🤖 AI Summary
This study addresses the vulnerability of decentralized finance (DeFi) lending protocols to price manipulation and maximal extractable value (MEV) attacks, which threaten systemic solvency. From the perspective of a profit-maximizing liquidator, the authors integrate a constant-product market maker (CPMM) oracle model with an oracle-extractable value (OEV) framework, employing dynamic programming and game-theoretic analysis to derive closed-form solutions for optimal liquidation strategies and liquidation boundaries. The key contribution lies in formally demonstrating—for the first time—that CPMM trading fees not only compensate liquidity providers but also endogenously enhance the oracle’s resilience to manipulation.

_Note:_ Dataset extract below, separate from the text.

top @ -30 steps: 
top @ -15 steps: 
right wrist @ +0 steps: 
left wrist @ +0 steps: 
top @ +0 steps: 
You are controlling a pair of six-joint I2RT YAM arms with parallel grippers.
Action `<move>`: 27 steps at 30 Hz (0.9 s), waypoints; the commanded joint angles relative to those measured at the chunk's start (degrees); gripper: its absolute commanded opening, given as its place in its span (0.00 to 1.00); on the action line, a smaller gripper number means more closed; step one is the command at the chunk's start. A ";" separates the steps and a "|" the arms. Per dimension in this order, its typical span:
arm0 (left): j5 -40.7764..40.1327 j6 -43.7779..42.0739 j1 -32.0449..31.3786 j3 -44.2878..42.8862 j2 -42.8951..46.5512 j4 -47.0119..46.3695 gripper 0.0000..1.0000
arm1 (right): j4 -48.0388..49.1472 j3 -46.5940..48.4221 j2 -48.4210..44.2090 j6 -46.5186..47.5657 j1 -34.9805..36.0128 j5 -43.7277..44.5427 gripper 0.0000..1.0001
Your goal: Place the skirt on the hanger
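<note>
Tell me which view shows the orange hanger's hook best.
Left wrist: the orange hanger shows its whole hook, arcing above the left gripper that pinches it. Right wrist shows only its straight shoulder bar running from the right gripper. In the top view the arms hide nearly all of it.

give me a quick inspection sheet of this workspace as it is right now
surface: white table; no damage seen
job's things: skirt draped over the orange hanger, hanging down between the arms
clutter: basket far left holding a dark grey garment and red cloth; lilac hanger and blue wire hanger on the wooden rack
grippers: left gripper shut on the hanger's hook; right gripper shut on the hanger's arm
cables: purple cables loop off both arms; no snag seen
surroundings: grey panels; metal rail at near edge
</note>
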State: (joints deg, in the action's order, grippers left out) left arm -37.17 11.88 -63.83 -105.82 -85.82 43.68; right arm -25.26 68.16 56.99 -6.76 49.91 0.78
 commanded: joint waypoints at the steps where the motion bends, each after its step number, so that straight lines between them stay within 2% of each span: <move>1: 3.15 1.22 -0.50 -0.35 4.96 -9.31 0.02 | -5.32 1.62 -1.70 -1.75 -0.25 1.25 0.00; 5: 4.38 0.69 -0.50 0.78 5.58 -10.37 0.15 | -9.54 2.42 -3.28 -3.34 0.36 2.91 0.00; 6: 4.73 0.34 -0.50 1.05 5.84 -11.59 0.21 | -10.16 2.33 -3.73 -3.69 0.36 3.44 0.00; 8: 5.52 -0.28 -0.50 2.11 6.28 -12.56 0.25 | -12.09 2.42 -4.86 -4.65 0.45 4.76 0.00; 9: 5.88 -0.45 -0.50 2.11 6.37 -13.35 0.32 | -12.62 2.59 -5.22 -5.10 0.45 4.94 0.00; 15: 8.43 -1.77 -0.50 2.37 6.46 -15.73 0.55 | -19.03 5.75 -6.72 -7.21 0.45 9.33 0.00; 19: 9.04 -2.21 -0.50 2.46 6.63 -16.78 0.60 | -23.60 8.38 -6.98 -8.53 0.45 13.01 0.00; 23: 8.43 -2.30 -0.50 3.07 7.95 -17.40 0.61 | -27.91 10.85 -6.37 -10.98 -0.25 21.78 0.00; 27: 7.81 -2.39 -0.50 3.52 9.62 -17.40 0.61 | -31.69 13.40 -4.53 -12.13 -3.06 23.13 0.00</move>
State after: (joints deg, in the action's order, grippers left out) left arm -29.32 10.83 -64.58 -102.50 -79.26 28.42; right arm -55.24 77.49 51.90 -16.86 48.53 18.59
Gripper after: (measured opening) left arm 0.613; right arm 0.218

Specifically, appropriately calibrated fees can render sandwich attacks and similar manipulative strategies unprofitable, thereby improving DeFi protocol security without relying on latency-inducing mechanisms such as time-weighted average prices.
📝 Abstract
Liquidation of collateral are the primary safeguard for solvency of lending protocols in decentralized finance. However, the mechanics of liquidations expose these protocols to predatory price manipulations and other forms of Maximal Extractable Value (MEV). In this paper, we characterize the optimal liquidation strategy, via a dynamic program, from the perspective of a profit-maximizing liquidator when the spot oracle is given by a Constant Product Market Maker (CPMM). We explicitly model Oracle Extractable Value (OEV) where liquidators manipulate the CPMM with sandwich attacks to trigger profitable liquidation events. We derive closed-form liquidation bounds and prove that CPMM transaction fees act as a critical security parameter. Crucially, we demonstrate that fees do not merely reduce attacker profits, but can make such manipulations unprofitable for an attacker. Our findings suggest that CPMM transaction fees serve a dual purpose: compensating liquidity providers and endogenously hardening CPMM oracles against manipulation without the latency of time-weighted averages or medianization.